Educational Insights

1. Understanding Small-Caps vs. Large-Caps: Small-cap companies are like hidden gems – smaller in size but with potential for significant growth. Large-cap companies are the giants of the market, often more stable but with slower growth. It's a choice between potential rapid growth and stability.

2. The Impact of Interest Rates and Inflation: High interest rates make borrowing money expensive, which can be a bigger problem for smaller companies that may rely more on borrowed funds. Inflation means the cost of everything goes up, squeezing the profits of these smaller companies.

3. Market Cycles and Investment Strategy: The stock market is like the ocean; it has its tides. Sometimes small-caps are on top, sometimes large-caps. This cycle affects how investors decide where to put their money.

4. The Role of Earnings: Earnings are like the report card for companies. They show how well a company is doing. The Russell 2000’s earnings fell by 17.6% year-on-year, while S&P companies saw a 4% rise. It's like comparing two students' grades to understand their performance.

5. Looking to the Future: Despite the current situation, there's hope that small-cap earnings could improve, especially if interest rates start to decrease. This could be like a breath of fresh air for these smaller companies, potentially making them attractive to investors again.

Jargon Simplified

  • Russell 2000 Index: A list tracking 2000 smaller companies in the U.S. stock market.

  • S&P 500: A list of 500 of the largest companies in the U.S. stock market.

  • Interest Rates: The cost of borrowing money.

  • Inflation: When prices for goods and services rise.

  • Earnings: The profit a company makes.

Bullet News Summary

  • Trump's Social Media Stake Worth $4.6 Billion: After market debut, shares in Trump's social media group soar, elevating the value of his stake significantly.

  • Tom Hayes Loses Appeal: Tom Hayes' appeal in the Libor scandal is rejected, upholding his conviction for interest rate manipulation.

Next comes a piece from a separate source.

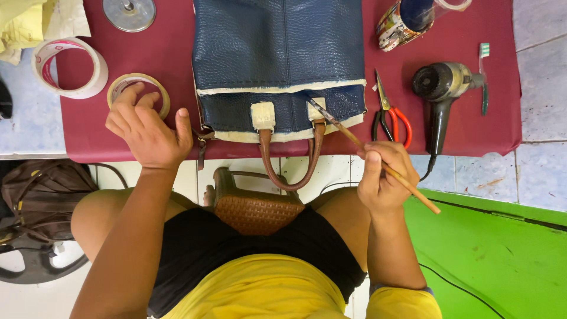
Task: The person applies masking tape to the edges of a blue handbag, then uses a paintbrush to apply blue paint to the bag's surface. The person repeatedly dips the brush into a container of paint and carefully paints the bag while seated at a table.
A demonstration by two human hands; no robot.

  • FTX 2.0 Plan Abandoned: Plans to revive Sam Bankman-Fried's FTX as 'FTX 2.0' collapse amid feasibility concerns.

  • Cash Investment Shift: Investors focus on short-term CDs for better returns as Federal Reserve hints at rate cuts.

  • DOJ Scrutinizes Apple's $77bn Buyback: Amid antitrust concerns, the DOJ questions Apple's large-scale stock buybacks, hinting at competitive and innovation issues.